Conciliation court is an expedited process for civil cases. Rather than engaging in discovery or motion practice, after the filing of a statement of claim and summons, the court schedules the matter for a bench trial.4 In some counties, these cases are stacked onto a calendar for the same time with the expectation that most cases will either be resolved without court involvement or through default against one party.5

The contested proceedings before a conciliation court are less formal than district court proceedings.6 The conciliation court receives the evidence offered by the parties,7 as expected, and it may receive evidence, in its discretion and the interest of justice, that would otherwise be inadmissible under the rules of evidence.8 No transcript of these proceedings is made.9 A conciliation court then issues a judgment after the proceeding.10 

A conciliation court’s judgment becomes final unless the aggrieved files a notice of removal to the district court.11 The process to remove a conciliation matter to the district court is similar to an appeal, and parties must act timely to preserve this right.12 An aggrieved party must: (1) serve their demand for removal, (2) file the original demand with the court administrator with proof of service, (3) file an affidavit with the court administrator that removal is in good faith and not to delay, and (4) pay the costs for removal.13 

After successfully removing the matter to the district court, the matter is scheduled for a de novo trial.14 At this point, the Rules of Civil Procedure apply to the proceedings.15 A party may modify their pleadings from the conciliation court, if they choose, by serving a formal complaint on the opposing party.16 Either party may demand a jury trial after removal.17 A district court’s determination on the merits of the removed matter may then be appealed to the court of appeals.18 

Benefits of the conciliation court process

The benefits of the conciliation process will depend on each client’s individual needs and goals in litigation. Three benefits will likely apply to most clients that choose to have their matter heard in conciliation court. First, clients will be able to realize substantial savings (financial and emotional) through the streamlined process in conciliation court. Second, the conciliation court, although informal, allows for a client’s matter to be examined by a judicial officer to render judgment.
Third, conciliation court can be an efficient process. Instead of clients waiting for resolving discovery matters and the like, a client’s case may be heard with a judgment entered shortly after filing the claim (months rather than a year). 

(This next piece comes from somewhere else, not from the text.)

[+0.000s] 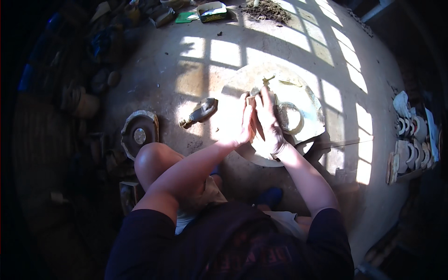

Disadvantages of the conciliation court process

Even if a client may be entitled to bring their case in conciliation court, attorneys should be aware of potential disadvantages in this process. Initially, the conciliation court rules permit an attorney to represent a party at the judge’s discretion in a manner that the judge deems helpful.19 Representation by an attorney presumably will assist the conciliation court in addressing the matters and benefit the process overall. Although the rules permit a judge to not allow an attorney to represent their client in conciliation court proceedings, it seems unlikely that most judges would disallow representation without good cause. An attorney may want to consider submitting a letter to the conciliation court, verifying their authorization to represent their client before appearing for proceedings. 

Another disadvantage of the conciliation court process is that the court will generally have limited information before it at the time the matter is scheduled for trial, so complicated factual or legal issues may be a challenge to address. That said, courts could ask for written submissions—especially if attorneys are involved—to help provide further explanation of facts and legal analyses to render a just decision.20 A final disadvantage to note is that conciliation court decisions could result in multiple subsequent proceedings by operation of removal to the district court and any subsequent appeal. Although matters commenced in district court could likewise result in an appeal, conciliation court builds another layer into that process. 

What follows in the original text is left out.